Screenings: 2:45 p.m. April 27 at the Marina Theatre; 7:15 p.m. April 28 at BAMPFA.

“Eternal You”: Directors Hans Block and Moritz Riesewieck don’t just wade into the ethical debate about the various usages of AI, they plunge into it full force like a pair of cliff divers. The result is a provocative, at times shocking and unsettling, overview of a surge of startup businesses that use to technology to unite the living with their deceased love ones. Some connections come in the form of email exchanges, others through various high-tech means — including VR. Block and Riesewieck engage with various innovators and their grieving clients. In one of “Eternal You’s” most uncomfortable moments, a South Korean mother has a VR visit with her dead child. It rips your heart out.

Screening: 3 p.m. April 26 at Premier Theater; Block is slated to attend.

Meanwhile, there are some feature films worth seeking out.

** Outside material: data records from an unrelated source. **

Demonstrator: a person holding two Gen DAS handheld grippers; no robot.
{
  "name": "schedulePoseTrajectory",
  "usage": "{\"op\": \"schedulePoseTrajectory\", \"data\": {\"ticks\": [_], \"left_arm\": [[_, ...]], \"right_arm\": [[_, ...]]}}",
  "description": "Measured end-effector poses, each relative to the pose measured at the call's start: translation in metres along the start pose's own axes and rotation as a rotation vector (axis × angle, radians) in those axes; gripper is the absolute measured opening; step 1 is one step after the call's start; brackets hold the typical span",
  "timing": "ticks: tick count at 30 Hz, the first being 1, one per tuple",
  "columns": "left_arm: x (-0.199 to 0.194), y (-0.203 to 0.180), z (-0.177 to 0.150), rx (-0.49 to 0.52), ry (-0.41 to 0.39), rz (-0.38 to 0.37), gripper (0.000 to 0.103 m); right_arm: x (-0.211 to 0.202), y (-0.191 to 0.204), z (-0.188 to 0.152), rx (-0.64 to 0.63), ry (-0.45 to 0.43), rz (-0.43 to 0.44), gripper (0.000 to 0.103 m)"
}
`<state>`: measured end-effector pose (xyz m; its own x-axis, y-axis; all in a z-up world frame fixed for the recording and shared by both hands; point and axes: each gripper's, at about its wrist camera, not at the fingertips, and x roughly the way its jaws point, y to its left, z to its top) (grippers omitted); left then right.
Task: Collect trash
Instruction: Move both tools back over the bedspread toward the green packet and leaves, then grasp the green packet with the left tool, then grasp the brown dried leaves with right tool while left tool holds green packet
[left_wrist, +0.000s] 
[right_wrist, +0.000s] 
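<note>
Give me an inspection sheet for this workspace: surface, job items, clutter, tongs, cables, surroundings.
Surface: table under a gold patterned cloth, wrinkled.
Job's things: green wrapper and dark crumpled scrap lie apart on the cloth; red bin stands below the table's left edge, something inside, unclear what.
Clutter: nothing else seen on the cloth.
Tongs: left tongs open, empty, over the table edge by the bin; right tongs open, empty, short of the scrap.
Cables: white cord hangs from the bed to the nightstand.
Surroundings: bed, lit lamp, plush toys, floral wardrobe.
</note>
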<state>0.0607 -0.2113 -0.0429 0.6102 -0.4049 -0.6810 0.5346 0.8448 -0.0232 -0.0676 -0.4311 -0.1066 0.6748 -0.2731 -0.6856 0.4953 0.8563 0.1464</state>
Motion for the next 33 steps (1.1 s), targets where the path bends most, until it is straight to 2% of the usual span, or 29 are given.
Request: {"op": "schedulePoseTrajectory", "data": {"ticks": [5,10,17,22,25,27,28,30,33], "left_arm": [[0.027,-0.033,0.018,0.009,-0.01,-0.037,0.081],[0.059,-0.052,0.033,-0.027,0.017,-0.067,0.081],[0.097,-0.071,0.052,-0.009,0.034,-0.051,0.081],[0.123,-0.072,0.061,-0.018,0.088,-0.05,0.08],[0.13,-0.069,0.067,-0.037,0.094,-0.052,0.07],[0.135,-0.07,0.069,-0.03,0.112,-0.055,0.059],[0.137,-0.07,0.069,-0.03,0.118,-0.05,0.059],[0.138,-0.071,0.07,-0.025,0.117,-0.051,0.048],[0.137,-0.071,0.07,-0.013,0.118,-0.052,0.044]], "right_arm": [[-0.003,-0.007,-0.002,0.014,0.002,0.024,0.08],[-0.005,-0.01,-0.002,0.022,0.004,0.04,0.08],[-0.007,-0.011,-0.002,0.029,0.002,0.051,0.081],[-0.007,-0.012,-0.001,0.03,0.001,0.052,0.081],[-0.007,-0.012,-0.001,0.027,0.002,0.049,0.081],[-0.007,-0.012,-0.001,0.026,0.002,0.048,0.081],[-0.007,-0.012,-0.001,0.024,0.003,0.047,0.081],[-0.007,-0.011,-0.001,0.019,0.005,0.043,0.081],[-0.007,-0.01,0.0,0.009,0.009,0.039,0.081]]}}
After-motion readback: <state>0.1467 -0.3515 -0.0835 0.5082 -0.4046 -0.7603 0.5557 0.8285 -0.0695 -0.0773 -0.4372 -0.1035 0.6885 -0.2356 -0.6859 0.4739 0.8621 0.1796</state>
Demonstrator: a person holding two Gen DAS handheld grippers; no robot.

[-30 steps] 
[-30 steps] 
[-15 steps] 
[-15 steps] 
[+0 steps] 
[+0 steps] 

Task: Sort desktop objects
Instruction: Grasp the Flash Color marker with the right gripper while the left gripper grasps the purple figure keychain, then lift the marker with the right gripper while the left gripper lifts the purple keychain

“The Idea of You:” For those who all but swoon over romantic dramedies, pucker up for Michael Showalter’s funny, sexy and poignant entry. Anne Hathaway steals hearts as a SoCal owner of a small art gallery who stumbles into a relationship with the lead singer (Nicholas Galitzine) of a boy band after she runs into him at the Coachella festival. The two stars have great chemistry, and this enjoyable romp — based on a popular novel — touches on themes of ageism, social media cruelty and sexism. Yet it never loses track of the fact that it is first and foremost a sizzlin’ romance.

Screening: 8:15 p.m. April 27 at the Marina Theatre (and it is expected to sell out); also out May 2 on Amazon Prime.

“Sing Sing”: Director Greg Kwedar’s already hailed drama (it debuted to raves at Toronto International Film Festival and later at SXSW) follows inmates participating in a theater program in prison. It stars Colman Domingo — who showcased his acting chops at Berkeley Rep and other Bay Area theaters, and even met his husband in Berkeley — and Sean San José, the artistic director at San Francisco’s Magic Theater.

Screening: 8:30 p.m. April 25 at the Premier Theater, with Kwedar, San José and producer Monique Walton slated to attend.

“Mabel”: Nichola Ma’s family-friendly film is about a young girl captivated by her botany class and her experiments. It’s part of the Sloan Science in Cinema Initiative, which bolsters the voices of up-and-coming filmmakers whose works are pinned to  science.

Screening: 5 p.m. April 27 at the Vogue Theatre.